Something very exciting has been happening in the world of tech over the last couple of years.
A super-efficient industry is evolving, with ad hoc teams replacing long-term working relationships, and ideas and processes coming to be valued as highly as tangible results.
London agency Caper matchmakes digital and cultural experts. This autumn they teamed up with the University of Leeds Cultural and Creative exchange to run a Creative Technology Lab where, for the first time, technologists were paired with academics.
Each team had just five days together to work together, and out of the combined creative (and, let’s face it, eccentric) brain power of academic and technologists, some fizzing idea cocktails have emerged.

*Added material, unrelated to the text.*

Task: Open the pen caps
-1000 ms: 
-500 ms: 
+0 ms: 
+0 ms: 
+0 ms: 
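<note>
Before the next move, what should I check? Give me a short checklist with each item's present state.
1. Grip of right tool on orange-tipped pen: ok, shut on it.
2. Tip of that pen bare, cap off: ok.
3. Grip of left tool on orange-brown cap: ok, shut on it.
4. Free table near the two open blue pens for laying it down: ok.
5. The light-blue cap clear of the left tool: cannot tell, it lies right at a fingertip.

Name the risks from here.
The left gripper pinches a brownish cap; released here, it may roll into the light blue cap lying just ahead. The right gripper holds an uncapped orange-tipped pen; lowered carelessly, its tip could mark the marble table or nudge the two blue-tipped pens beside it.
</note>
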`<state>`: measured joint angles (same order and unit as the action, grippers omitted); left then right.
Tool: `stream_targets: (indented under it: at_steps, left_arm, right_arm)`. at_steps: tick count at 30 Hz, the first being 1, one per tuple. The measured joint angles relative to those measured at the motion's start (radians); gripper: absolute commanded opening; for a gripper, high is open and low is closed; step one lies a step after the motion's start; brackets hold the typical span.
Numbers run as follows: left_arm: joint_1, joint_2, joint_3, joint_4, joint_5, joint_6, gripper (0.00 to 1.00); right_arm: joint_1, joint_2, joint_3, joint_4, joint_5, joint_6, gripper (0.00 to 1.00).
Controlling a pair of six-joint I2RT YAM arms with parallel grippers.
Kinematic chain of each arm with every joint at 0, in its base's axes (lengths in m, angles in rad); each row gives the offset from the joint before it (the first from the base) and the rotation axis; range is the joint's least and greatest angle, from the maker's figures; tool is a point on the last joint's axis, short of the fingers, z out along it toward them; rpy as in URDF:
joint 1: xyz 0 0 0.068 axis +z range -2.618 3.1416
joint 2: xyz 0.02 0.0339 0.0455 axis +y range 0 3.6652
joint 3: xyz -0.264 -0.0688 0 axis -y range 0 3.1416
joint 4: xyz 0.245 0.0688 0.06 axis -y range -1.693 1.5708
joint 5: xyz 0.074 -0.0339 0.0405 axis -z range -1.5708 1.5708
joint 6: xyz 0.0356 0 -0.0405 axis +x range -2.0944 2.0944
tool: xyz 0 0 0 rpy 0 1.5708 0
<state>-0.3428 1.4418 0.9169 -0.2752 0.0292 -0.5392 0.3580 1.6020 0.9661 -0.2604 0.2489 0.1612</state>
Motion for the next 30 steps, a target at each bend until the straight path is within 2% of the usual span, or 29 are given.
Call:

One pair subverting a trivial medium to address some very serious questions are Ben Eaton, a Digital Artist, and Kevin Macnish, an ethics researcher. They are exploring the ethics of contemporary warfare through the always interesting, but not typically philosophical, practice of video game modding.
The team’s premise is that computer games are often blamed for the lack of emotional accountability in modern warfare. But, rather than distancing us from these important issues, perhaps games can be simulations that bring us closer to these emotional realities? Ben and Kevin’s online role-playing mod ARMA 2 hopes to find out.
Another duo, Vlad Strukov, a Senior Lecturer in Russian Cultural Studies and World Cinemas, and Dave Lynch, a projection artist, have been developing the brilliantly apocalyptic-sounding ‘Project Nimbus’.
“It’s about the emotional and political potential of data, the human ability to interpret, own and share it,” they say – but you’ll never guess what it is from that.
What they want to do is project moving images onto everything: clouds, cooling towers, steam trains… and they’ll use anything they can, to do it: planes, helicopters, paragliders – even hot air balloons.
You get the feeling projecting things onto other things can become an insatiable addiction. But if that’s what it takes to bring about organisational change, bring it on.